— WHAT IS BEING ASKED —
Report how many lines of these entries hold the string "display"; reply with the number alone.

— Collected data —
"""
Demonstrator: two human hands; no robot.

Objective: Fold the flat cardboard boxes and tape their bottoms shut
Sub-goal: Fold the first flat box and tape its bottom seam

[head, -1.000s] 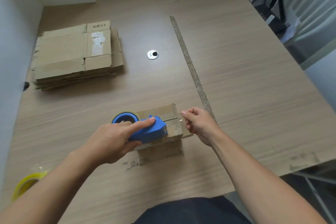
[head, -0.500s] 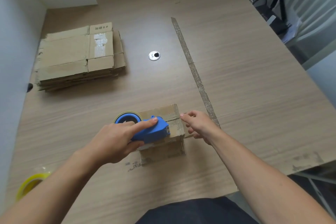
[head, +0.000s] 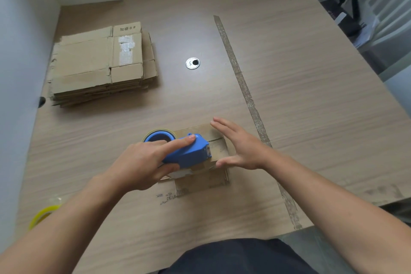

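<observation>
The folded box (head: pixel 219 149) sits on the tabletop (head: pixel 311 100) straight in front of the person, seemingly bottom up, with its flap seam on top. The left hand (head: pixel 142 162) grips the blue tape dispenser (head: pixel 189 154) lying on the box, fingers curled round its body and the forefinger stretched along its back. The cutter end points toward the right end of the box. The right hand (head: pixel 241 147) is spread flat with straight fingers and holds nothing. It hovers at the right end of the box, and I cannot tell whether it touches the cardboard.

To do this step well, I judge the dispenser should stay pressed down and in line with the seam. The tape should run over the edge and a little down the side before it is cut, and the flat hand can then rub it down. The box looks light, so it needs steadying or it may slide.

Far to the left beyond the box lies a stack of flat boxes (head: pixel 97 64), and beyond the box a round metal cap (head: pixel 192 63) sits in the tabletop. Just right of the box runs a long strip of worn tape (head: pixel 244 89), and to its near left lies a yellow tape roll (head: pixel 42 216). None of these blocks the work; only the right hand lies ahead of the cutter, so its fingers should keep off the blade
</observation>
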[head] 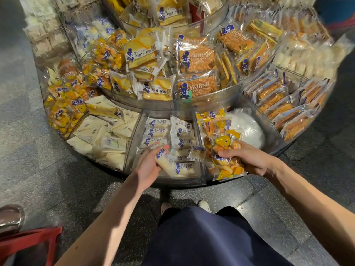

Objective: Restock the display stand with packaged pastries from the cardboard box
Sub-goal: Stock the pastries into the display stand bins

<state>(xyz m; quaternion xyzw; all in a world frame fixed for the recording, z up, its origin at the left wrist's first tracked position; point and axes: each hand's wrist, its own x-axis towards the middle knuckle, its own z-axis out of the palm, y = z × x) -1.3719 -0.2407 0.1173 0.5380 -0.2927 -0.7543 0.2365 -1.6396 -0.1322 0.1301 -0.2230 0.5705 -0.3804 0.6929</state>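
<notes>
Pastries (196, 58) filled the stand (134, 135). The left hand (147, 167) gripped a white pack (167, 162) at the front middle compartment. The right hand (251, 159) clutched yellow packs (227, 166) at the next compartment rightward, near a white bag (247, 127).

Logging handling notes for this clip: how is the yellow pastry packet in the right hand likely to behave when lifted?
Probably floppy: the yellow pastry packet droops below the right hand, loose buns bulging the film. Likely light, pinched one-handed. Glossy wrap may slip.
</notes>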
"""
— WORKED SOLUTION —
2